IT'S been billed as a way to keep innocent homeowners safe from the nameless, faceless bureaucrats who would condemn their houses and property. It's Proposition 90, and if it passes Nov. 7, Californians will be shocked and dismayed when they realize that the biggest beneficiaries will be developers, porn peddlers and trial lawyers.
Tucked amid the measure's paragraphs that limit the condemnation power lies a requirement that governments - in other words, taxpayers - compensate developers and other landowners for new zoning changes, height restrictions or other land use provisions. In other words, governments (read: "we taxpayers") would actually have to start paying people to obey new laws that secure property values, protect the environment and benefit the community at large.
Small wonder, then, that the measure landed on the California ballot only after New York developer Howard Rich contributed $1.5 million to help gather signatures.

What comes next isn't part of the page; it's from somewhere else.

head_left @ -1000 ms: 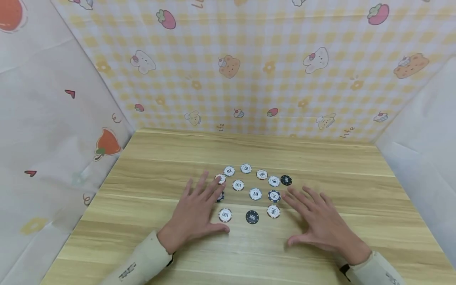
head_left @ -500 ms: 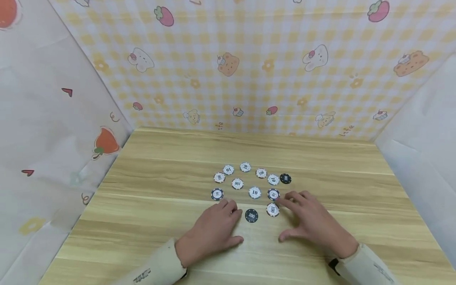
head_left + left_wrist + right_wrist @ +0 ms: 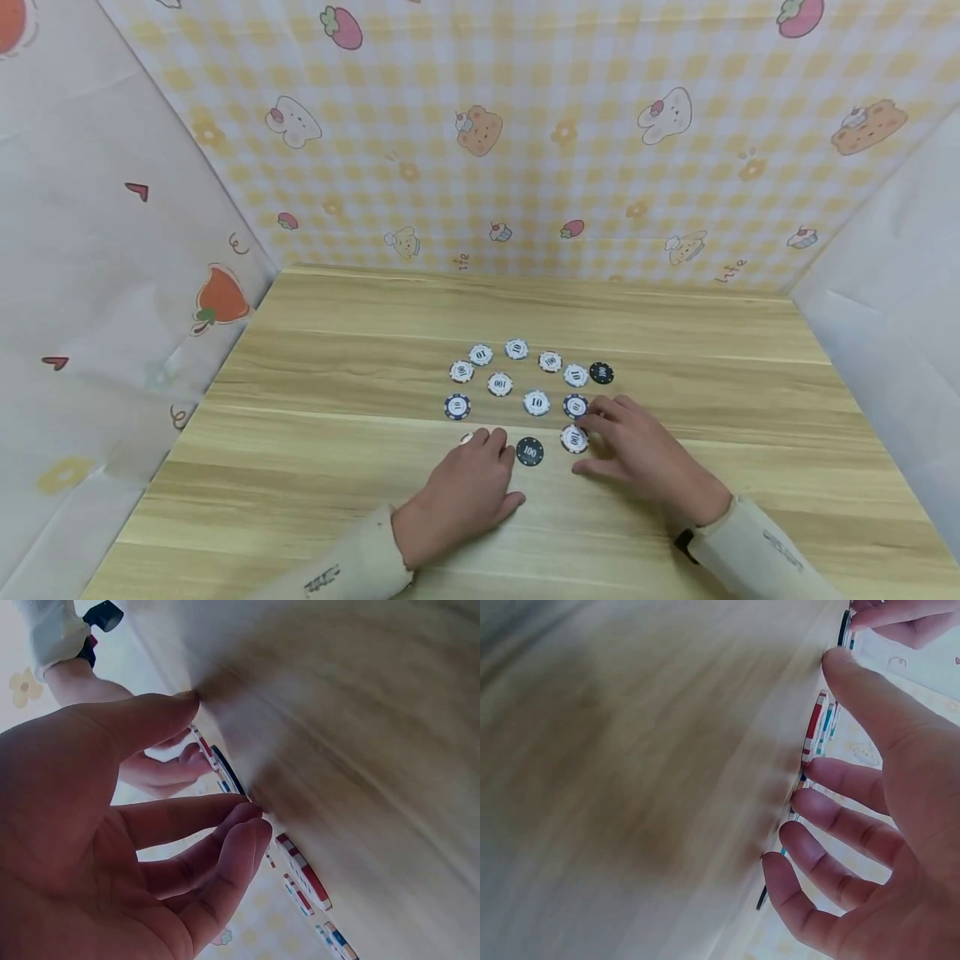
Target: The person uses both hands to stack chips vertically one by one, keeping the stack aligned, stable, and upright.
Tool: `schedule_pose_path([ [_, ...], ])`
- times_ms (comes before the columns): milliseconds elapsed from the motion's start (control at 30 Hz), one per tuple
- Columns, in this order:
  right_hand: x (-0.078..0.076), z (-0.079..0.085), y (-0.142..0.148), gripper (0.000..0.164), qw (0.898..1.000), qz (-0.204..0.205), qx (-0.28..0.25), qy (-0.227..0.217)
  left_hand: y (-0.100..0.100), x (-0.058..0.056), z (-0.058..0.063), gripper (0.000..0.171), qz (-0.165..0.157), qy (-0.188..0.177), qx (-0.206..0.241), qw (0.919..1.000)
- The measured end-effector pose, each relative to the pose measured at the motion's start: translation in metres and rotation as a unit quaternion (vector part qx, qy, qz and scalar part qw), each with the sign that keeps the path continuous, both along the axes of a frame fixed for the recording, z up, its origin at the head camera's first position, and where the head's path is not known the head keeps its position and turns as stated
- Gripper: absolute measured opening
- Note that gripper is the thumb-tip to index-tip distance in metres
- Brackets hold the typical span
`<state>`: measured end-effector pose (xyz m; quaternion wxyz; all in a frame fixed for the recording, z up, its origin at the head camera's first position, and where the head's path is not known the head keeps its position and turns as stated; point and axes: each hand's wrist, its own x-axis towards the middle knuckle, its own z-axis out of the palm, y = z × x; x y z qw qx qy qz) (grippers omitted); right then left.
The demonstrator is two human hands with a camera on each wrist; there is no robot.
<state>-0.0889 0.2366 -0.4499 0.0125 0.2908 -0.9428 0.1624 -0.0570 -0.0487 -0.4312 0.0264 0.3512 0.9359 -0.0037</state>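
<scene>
Several round poker chips lie flat on the wooden tabletop, marked 10 or 100. My left hand [image 3: 467, 493] is low over the table, its fingers loosely bent and partly hiding a white chip [image 3: 467, 438]. A black 100 chip [image 3: 529, 452] lies just right of those fingers. My right hand [image 3: 643, 454] has its fingertips beside a white 100 chip [image 3: 573, 439] and a blue-edged 10 chip [image 3: 576, 406]. In the right wrist view its thumb [image 3: 862, 690] stands apart from the fingers. Nothing shows gripped in either hand; whether fingertips touch chips, I cannot tell.
Behind the hands lie more white chips [image 3: 536, 403], a blue-edged chip [image 3: 457, 407] at left and a black chip [image 3: 602, 372] at back right. A yellow checked cloth [image 3: 517, 167] rises behind the wooden table [image 3: 337, 333], with pale walls at both sides.
My left hand has moved right and toward me, its spread fingers bending and uncovering the left chips. My right hand has shifted left toward the right-hand chips. The chips keep their arrangement.
</scene>
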Motion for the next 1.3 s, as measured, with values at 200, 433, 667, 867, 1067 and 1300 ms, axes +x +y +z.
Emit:
schedule_pose_path([
  [200, -0.005, 0.002, -0.008, 0.038, 1.000, 0.016, -0.008, 0.015, 0.003, 0.002, -0.001, 0.057, 0.001, 0.010, -0.005, 0.9999],
  [433, -0.011, 0.002, -0.015, 0.029, 1.000, 0.009, -0.006, 0.007, 0.009, -0.002, -0.007, 0.049, 0.021, 0.033, 0.022, 0.9990],
  [667, -0.014, 0.007, -0.019, 0.027, 1.000, 0.006, -0.009, -0.015, 0.014, -0.009, -0.014, 0.040, 0.021, 0.072, 0.029, 0.9968],
  [867, -0.015, 0.006, -0.022, 0.024, 1.000, -0.002, 0.003, -0.029, 0.016, -0.009, -0.011, 0.035, 0.015, 0.088, 0.017, 0.9959],
  [1067, -0.015, 0.004, -0.027, 0.022, 1.000, 0.004, 0.005, -0.011, 0.018, -0.007, -0.006, 0.036, 0.020, 0.078, 0.008, 0.9967],
  [1300, -0.015, -0.001, -0.033, 0.024, 1.000, 0.018, 0.003, 0.005, 0.019, -0.006, -0.009, 0.038, 0.016, 0.076, 0.000, 0.9970],
])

Zoning laws change because communities grow and develop. Consider, for instance, a town where a video store has grown into an adults-only megastore. As the store has changed - so has the community - and now pornographic material is being sold near schools, homes and churches. So the community enacts a new law, limiting the size and location of such adult-oriented businesses. Such laws have routinely been upheld by the U.S. Supreme Court, including an adult zoning law in Los Angeles, which was sanctioned by the court in a 2002 case.

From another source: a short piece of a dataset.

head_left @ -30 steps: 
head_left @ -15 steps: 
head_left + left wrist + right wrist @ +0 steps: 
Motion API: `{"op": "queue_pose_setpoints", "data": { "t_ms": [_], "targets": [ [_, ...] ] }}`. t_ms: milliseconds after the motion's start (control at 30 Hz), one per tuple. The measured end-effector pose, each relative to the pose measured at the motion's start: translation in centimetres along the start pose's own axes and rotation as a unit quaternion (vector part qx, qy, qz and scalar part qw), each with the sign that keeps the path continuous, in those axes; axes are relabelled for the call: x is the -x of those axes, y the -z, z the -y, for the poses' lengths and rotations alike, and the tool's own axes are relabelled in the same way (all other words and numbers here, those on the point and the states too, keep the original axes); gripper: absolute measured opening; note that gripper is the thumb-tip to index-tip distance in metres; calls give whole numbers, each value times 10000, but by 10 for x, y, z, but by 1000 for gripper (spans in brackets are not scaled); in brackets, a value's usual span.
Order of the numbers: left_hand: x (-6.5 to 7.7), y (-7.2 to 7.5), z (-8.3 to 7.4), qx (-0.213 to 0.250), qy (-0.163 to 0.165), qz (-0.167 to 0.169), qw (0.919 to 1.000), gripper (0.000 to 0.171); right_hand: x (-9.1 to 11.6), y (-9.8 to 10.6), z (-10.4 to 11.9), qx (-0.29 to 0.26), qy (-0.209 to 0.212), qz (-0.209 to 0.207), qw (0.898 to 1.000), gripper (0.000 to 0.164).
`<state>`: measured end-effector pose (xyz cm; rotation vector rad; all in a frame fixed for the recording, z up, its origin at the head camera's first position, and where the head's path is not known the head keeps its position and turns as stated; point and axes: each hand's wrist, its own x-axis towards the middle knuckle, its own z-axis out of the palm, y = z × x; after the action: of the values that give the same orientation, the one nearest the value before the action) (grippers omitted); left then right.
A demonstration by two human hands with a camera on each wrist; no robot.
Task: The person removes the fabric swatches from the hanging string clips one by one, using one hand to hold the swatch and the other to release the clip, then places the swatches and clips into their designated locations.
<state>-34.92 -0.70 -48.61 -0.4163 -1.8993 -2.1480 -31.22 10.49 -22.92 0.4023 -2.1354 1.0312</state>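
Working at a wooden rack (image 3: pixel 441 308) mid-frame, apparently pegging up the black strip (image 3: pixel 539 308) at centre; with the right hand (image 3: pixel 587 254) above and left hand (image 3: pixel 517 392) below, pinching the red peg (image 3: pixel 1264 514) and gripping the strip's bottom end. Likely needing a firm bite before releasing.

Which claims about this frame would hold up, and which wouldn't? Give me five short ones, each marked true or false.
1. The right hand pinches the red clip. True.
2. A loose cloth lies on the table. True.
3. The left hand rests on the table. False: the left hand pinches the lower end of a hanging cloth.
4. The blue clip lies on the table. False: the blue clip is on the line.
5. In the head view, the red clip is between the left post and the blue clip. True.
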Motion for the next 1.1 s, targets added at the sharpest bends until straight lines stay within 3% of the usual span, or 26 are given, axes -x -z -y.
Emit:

If Prop. 90 passes, such laws would be subject to a new type of lawsuit. The porn peddler - with the help of his trial lawyer - could sue, arguing that his property has been "damaged" and that he has suffered a substantial economic loss, which makes him eligible for compensation under the Initiative. If he won, taxpayers would have to pay him to move his store or limit his operations.
Prop. 90 has an exception for new laws that are necessary to protect "public health and safety." But a court could easily determine that the porn-shop limit was primarily about morality, or property value, and thus outside the initiative's health and safety exception.
This uncertainty is why lawyers will like Prop. 90 so much. It has so many indeterminate and undefined terms that it could end up being known as the "California Lawyer Full Employment Initiative."
We don't need years of costly litigation at taxpayers' expense to understand that state and local governments should be able to change the permissible land uses in an area that has changed. We know this already from past experience.
Before the automobile, by sheer necessity, most manufacturing workers lived close to their place of employment. As industrialization proceeded, however, we realized that sometimes this wasn't wise - that smoke, soot, noise and traffic often made factories bad neighbors for homeowners.
Societies began to strictly separate industrial and residential uses. Now, as heavy industry recedes as the dominant force in the U.S. economy, more and more planners are looking for ways to bring workers and their workplace back together. As our society evolves, so must our zoning laws.
Similarly, we used to believe that wetlands were a breeding ground for disease. Not surprisingly, we urged developers to fill these areas.
Now we know that wetlands provide invaluable ecological services including flood control and water purification. Again, our laws have changed to reflect increased knowledge.
Prop. 90 would stop in its tracks this process of change and improvement of laws that guide land use.
It could force taxpayers to pay porn peddlers to move away from schools and churches. The out-of-state crafters could have chosen to draft a measure limited to responsible reform of eminent domain - but they got careless. Californians should vote it down.
Doug Kendall is founder and executive director of Community Rights Counsel, a non-profit law firm that helps state and local officials defend zoning and land use laws.